At the Supercomputing 2021 (SC21) event, Intel has disclosed further important details about Sapphire Rapids and Ponte Vecchio processors. Fittingly for the event, these processors are aimed at accelerating datacentres and supercomputers, but are still of some interest to PC enthusiasts due to the inevitable trickle down of the technologies involved.
Intel previously revealed some details about Sapphire Rapids, but raised some eyebrows at SC21 with the revelations these HPC processors will come with up to 64GB HBM2e on the package (four chips), next to the four compute tiles, all connected via EMIB. HBM2e offer bandwidth of up to 460GB/s per stack, with four packages theoretically offering up to 1.84TB/s throughput. With Intel saying “up to” 64GB HBM2e, one might expect lower-rung members of the Sapphire Rapids family of Xeons to come with less on-die memory, say 32GB, 16GB, or even none – thus supporting DDR5 only. Intel didn’t talk of any specific next-gen Xeon SKUs at SC21 though.
Users will be able to run Sapphire Rapids Xeon CPUs with HBM2e in three modes; HBM-only mode when a calculation can fit into the onboard HBM2e memory, Flat mode when the HBM and DDR5 are used in a continuous addressable space, or Cache mode where the on-chip HBM is used as a cache for the DDR5.

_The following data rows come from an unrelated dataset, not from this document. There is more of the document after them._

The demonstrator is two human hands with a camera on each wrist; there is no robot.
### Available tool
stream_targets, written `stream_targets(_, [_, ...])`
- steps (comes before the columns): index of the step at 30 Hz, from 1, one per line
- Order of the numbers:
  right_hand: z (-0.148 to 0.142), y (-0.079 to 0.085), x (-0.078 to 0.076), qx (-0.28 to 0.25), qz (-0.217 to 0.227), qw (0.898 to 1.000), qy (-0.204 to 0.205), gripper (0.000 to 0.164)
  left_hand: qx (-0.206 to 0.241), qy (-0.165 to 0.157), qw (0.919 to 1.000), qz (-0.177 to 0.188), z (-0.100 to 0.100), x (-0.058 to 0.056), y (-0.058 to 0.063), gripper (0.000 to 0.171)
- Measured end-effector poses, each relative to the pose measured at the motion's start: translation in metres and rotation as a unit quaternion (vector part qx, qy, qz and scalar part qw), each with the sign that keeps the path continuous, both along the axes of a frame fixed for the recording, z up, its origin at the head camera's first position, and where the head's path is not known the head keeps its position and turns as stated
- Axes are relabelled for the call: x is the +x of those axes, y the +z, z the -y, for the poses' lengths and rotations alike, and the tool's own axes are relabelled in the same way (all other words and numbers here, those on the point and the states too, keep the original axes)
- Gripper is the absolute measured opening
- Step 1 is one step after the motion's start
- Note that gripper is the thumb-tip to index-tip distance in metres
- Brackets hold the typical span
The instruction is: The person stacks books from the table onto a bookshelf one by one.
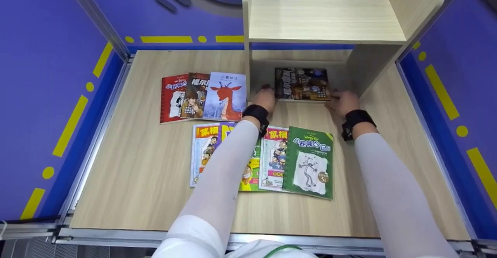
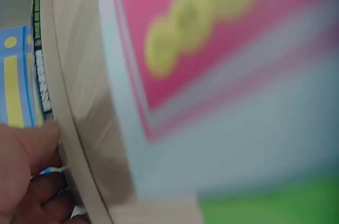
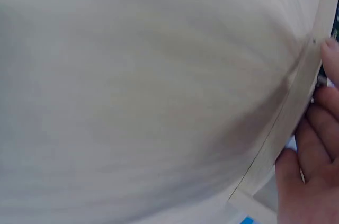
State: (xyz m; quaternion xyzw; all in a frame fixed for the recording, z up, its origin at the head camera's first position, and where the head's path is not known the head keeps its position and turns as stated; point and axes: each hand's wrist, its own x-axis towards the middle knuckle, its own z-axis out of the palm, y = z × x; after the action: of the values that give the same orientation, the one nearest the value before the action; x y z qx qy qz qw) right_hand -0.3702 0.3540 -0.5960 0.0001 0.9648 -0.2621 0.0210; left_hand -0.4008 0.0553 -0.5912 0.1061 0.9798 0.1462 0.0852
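Left hand [image 1: 266, 98] and right hand [image 1: 344, 102] hold the dark book [image 1: 302, 83] (likely light, bendy, slick) by its ends, a sensible grip.

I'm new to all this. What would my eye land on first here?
Likely the pale book with a red deer, at the right end of three overlapping books left of the wooden shelf. Next, perhaps, the dark book in the shelf's lower compartment, with the left hand and right hand at its two ends.
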Motion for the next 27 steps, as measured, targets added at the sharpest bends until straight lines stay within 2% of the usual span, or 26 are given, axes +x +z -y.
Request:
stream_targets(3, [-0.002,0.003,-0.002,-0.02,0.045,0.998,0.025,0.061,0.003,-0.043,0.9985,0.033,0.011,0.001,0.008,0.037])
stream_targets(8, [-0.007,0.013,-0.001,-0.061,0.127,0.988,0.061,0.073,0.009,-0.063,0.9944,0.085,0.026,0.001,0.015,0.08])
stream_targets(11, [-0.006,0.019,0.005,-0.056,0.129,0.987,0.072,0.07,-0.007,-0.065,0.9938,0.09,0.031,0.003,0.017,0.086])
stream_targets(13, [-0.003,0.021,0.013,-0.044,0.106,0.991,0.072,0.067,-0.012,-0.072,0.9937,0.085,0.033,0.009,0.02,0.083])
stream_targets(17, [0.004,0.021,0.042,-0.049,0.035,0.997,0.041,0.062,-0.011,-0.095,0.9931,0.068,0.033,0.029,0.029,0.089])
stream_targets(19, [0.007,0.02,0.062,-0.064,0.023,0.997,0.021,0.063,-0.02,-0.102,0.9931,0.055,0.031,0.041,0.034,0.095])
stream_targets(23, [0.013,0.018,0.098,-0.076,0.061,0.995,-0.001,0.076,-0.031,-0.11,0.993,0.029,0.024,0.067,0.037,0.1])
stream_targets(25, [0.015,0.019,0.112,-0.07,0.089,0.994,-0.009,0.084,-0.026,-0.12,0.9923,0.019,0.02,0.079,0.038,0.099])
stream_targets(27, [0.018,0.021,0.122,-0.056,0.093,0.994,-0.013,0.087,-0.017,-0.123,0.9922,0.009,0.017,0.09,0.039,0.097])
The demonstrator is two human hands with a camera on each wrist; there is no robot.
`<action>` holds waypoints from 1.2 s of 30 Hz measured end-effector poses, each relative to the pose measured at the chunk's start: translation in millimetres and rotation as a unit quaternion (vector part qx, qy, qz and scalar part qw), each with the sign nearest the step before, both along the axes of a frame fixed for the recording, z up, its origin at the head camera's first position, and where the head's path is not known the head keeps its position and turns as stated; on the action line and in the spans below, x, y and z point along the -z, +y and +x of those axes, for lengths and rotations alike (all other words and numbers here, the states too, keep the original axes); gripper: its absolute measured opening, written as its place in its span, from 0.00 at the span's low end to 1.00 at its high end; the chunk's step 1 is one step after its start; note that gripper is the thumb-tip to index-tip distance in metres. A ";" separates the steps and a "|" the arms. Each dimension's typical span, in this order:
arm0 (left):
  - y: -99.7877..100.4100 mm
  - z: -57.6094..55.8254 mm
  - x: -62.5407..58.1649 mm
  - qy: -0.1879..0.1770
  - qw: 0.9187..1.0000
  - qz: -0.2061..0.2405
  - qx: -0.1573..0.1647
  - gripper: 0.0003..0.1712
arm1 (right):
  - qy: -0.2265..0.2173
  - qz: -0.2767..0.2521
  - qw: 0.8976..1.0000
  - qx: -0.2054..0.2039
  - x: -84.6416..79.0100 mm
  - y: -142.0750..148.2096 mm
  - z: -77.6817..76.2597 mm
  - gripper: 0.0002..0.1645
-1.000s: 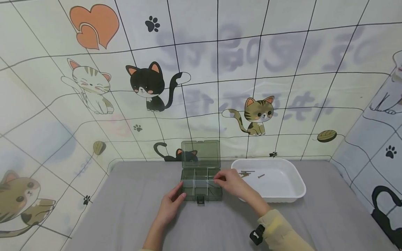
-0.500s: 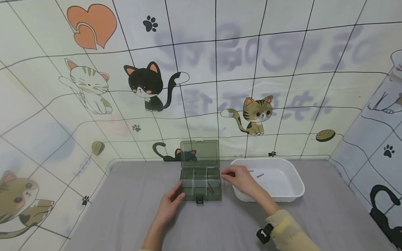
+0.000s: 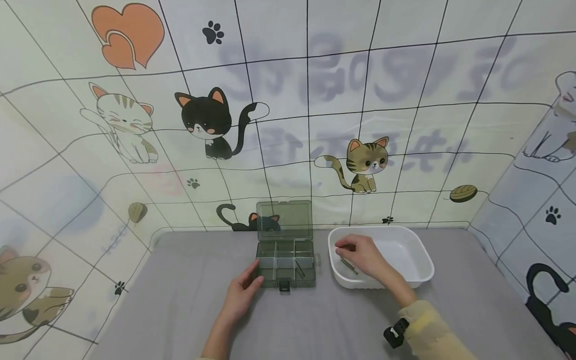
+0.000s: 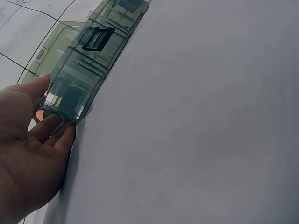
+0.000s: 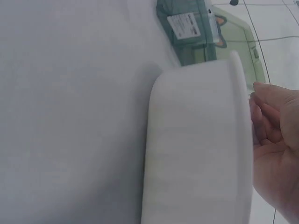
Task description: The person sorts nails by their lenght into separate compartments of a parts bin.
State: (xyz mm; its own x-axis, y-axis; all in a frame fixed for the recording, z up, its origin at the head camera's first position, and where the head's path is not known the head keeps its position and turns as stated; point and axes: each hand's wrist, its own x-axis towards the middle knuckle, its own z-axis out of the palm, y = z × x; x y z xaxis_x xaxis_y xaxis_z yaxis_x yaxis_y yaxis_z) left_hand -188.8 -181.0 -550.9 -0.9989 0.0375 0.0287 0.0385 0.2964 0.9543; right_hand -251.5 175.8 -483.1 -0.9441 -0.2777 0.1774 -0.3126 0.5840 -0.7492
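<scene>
A translucent green compartment box (image 3: pixel 285 263) stands with its lid (image 3: pixel 284 220) raised against the wall cloth. Two thin, dark, screw-like pieces (image 3: pixel 300 270) lie in its front right compartment. My left hand (image 3: pixel 240 295) rests against the box's left end; in the left wrist view its thumb touches near the top rim, its fingers lower down. Over the left part of a white tray (image 3: pixel 407 255) hovers my right hand (image 3: pixel 362 254), fingers loosely curled and thumb close to the index finger. Nothing shows between them. Thin screws (image 3: pixel 348 266) lie beneath it, partly hidden.
Grey cloth (image 3: pixel 202 280) covers the table, and a cat-printed cloth (image 3: pixel 288 100) hangs behind and at the sides. A black latch (image 3: pixel 284 286) sticks out from the box's front. The white tray stands just right of the box, a narrow gap between them.
My right hand has moved right, from above the box's right compartments to over the tray. Two thin pieces now show in the front right compartment. My left hand stays at the box.
</scene>
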 end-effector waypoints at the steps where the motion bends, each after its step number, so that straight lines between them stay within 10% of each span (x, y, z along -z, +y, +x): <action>1: -0.3 -0.3 -0.1 0.000 1.000 -0.002 -0.001 0.30 | -0.001 -0.001 1.000 0.000 0.9 1.6 -0.3 0.09; 16: -0.4 -0.6 3.3 0.001 1.000 -0.010 0.000 0.31 | -0.030 0.012 0.999 0.014 15.8 25.4 -3.4 0.11; 36: 0.1 -2.4 1.7 0.011 1.000 -0.011 0.001 0.29 | -0.080 0.073 0.988 -0.109 35.3 39.9 -17.3 0.09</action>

Recapping the other Sapphire Rapids Xeon specs, the quad clusters will come packing Golden Cove P-cores, have up to 100MB or more of L3 cache, support eight channels of DDR5, PCIe 5.0, Optane memory, and CXL 1.1 – all in a logically monolithic package.
Ponte Vecchio
Intel Ponte Vecchio is outlined in more detail than ever in the slide above, broken down into compute, memory, I/O, and underlying tech categories. Highlights are this GPU accelerator’s 128 RT units and 128 Xe cores, up to 64MB L1 cache, up to 408MB L2 cache and support for HBM2e memory. This EMIB/Foveros tech product will be fabricated from a mix of Intel 7 and TSMC N5/N7 silicon.

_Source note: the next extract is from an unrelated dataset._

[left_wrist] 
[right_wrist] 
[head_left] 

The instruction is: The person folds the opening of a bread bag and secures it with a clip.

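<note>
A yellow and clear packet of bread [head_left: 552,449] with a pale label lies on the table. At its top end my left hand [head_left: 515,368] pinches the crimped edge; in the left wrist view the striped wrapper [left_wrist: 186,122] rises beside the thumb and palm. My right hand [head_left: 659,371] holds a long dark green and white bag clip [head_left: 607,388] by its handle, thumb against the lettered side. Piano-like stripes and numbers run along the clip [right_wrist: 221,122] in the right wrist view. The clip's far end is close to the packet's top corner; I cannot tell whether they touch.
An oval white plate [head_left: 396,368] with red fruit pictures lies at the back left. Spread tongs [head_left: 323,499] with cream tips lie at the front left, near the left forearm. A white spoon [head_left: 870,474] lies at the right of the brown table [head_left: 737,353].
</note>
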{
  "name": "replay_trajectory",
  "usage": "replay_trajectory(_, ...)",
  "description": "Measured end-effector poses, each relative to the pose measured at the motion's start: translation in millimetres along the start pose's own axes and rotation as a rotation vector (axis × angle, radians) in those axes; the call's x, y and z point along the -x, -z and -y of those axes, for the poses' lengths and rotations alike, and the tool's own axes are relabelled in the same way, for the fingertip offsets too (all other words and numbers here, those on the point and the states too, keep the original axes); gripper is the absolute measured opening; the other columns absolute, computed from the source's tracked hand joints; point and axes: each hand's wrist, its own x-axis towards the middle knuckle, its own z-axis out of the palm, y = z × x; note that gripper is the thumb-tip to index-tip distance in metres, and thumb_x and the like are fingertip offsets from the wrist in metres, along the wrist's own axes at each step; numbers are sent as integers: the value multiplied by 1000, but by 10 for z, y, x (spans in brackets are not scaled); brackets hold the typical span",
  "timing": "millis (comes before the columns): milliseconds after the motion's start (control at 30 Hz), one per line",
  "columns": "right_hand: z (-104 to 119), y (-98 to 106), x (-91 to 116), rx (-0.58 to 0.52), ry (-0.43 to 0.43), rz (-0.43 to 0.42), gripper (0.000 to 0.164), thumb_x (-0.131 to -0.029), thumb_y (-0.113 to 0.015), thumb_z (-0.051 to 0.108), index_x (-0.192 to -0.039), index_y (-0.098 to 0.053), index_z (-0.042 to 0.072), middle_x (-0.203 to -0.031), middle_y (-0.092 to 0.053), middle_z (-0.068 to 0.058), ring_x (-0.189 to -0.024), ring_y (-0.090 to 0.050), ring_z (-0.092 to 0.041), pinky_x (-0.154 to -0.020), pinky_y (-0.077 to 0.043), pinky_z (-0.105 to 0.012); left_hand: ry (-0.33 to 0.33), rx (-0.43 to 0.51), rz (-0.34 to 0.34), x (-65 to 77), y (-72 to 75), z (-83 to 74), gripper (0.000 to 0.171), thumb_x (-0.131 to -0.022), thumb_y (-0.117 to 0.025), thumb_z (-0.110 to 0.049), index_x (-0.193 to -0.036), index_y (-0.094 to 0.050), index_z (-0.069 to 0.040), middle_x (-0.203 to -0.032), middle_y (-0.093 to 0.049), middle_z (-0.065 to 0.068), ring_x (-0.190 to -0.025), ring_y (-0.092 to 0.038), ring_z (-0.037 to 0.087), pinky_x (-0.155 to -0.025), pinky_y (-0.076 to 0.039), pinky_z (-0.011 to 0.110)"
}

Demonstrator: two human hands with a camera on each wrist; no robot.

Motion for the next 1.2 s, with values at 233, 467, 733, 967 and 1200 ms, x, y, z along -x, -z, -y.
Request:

The upcoming DoE Aurora Supercomputer, designed by Intel and Cray, will feature >54,000 Ponte Vecchio GPUs and >18,000 Sapphire Rapids processors. Aurora will be able to wield up to 2 ExaFLOPs of computing power.
Intel 4004 microprocessor hits 50
Intel’s first commercially available microprocessor, the Intel 4004, is 50 years old. The Intel 4004 was originally designed for the Nippon Calculating Machine Corp, to power a calculator, and was priced at US$60.

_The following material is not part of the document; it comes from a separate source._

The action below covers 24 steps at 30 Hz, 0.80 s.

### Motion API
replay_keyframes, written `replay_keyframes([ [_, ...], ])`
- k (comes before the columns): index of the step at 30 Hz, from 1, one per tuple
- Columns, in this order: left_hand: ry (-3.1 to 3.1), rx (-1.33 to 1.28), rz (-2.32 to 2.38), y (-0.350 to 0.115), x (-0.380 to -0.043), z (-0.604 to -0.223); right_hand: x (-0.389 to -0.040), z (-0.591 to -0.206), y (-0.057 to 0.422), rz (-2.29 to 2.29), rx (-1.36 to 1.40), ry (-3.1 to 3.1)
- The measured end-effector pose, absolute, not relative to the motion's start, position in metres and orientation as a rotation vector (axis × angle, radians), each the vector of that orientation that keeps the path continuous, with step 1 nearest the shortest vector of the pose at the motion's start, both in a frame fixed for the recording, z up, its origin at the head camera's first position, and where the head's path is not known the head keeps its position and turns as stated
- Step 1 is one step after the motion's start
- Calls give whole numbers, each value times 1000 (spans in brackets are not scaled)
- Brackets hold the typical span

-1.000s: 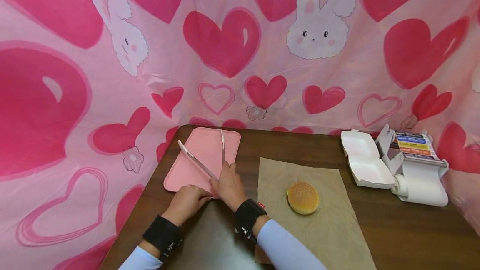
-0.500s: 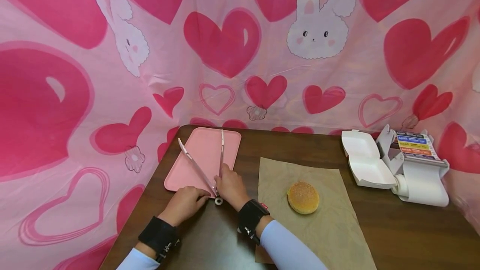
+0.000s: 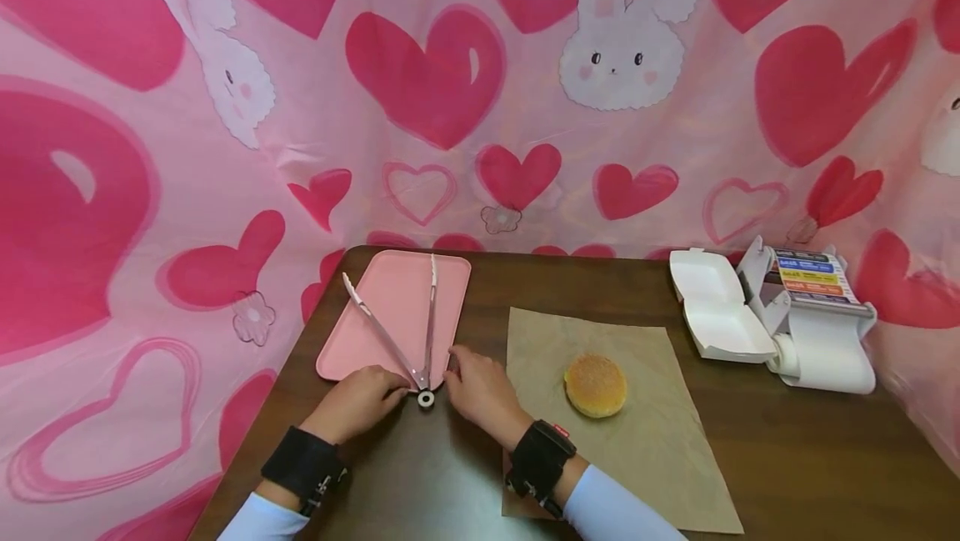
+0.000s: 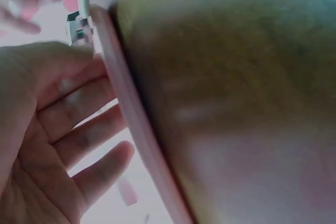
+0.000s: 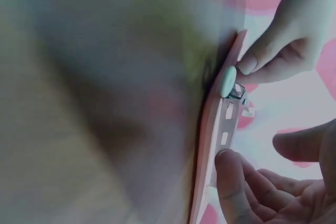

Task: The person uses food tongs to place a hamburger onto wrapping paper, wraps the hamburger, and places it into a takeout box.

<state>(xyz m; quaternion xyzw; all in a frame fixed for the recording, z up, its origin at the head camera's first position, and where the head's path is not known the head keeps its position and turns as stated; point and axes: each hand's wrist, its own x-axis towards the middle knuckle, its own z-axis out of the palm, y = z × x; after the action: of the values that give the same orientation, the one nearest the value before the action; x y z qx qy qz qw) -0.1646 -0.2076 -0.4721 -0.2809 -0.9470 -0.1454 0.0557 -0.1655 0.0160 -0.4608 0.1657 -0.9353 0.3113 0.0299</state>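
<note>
Metal tongs (image 3: 381, 337) lie spread on a pink tray (image 3: 402, 291) at the table's far left in the head view. Their white pull ring (image 3: 426, 399) juts past the tray's near edge. My left hand (image 3: 356, 401) is at that edge, left of the ring, and pinches the rim between thumb and fingers. To the ring's right is my right hand (image 3: 483, 391), by the tray's near right corner. In the right wrist view its thumb and fingers stand apart, with the index fingertip (image 5: 227, 156) close to or touching the tongs' handle; contact is unclear.
A burger with a sesame bun (image 3: 596, 386) sits on brown paper (image 3: 637, 474) to the right. Farther right are an open white takeout box (image 3: 720, 324) and a dispenser (image 3: 813, 299) with a white roll (image 3: 828, 349). A pink heart-patterned curtain (image 3: 525, 116) hangs behind the table.
My right hand has released the tongs and moved right and nearer, uncovering their ring end. The left hand stays at the tray's near edge. The head view has shifted slightly.
</note>
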Motion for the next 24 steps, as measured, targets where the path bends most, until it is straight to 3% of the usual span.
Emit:
replay_keyframes([
  [12, -2832, -698, -271, -176, -160, -441, -118, -459, 91, 1290, 792, -3021],
  [24, -2724, -1139, -287, -103, -144, -450, -95, -452, 151, 1406, 810, -3029],
])
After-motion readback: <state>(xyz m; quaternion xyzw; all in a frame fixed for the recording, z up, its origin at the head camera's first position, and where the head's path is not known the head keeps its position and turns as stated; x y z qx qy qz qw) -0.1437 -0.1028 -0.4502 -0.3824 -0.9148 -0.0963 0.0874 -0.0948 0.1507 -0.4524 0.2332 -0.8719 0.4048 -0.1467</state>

Intel’s fingernail-sized 16-pin single-core 4-bit chip was made using 10μm fabrication technology, used 2in P-channel silicon-gate MOS technology, featured 2,250 transistors, and ran at 750kHz.
In addition to the Intel blog about the 50th birthday of the 4004 microprocessor, YouTuber der8auer has some interesting content – where he “delids” one of these ancient artefacts. Check out der8auer’s video above.
On Twitter, HardwareLuxx Editor Andreas Schilling put forward an interesting idea for Intel, that isn’t without precedent. Schilling suggested Intel releases an anniversary edition of an Alder Lake CPU. His dreams didn’t end with the idea of the name – the Intel Core i9-124004, Schilling proposed the following core configuration; 40 E-cores, and 04 P-cores…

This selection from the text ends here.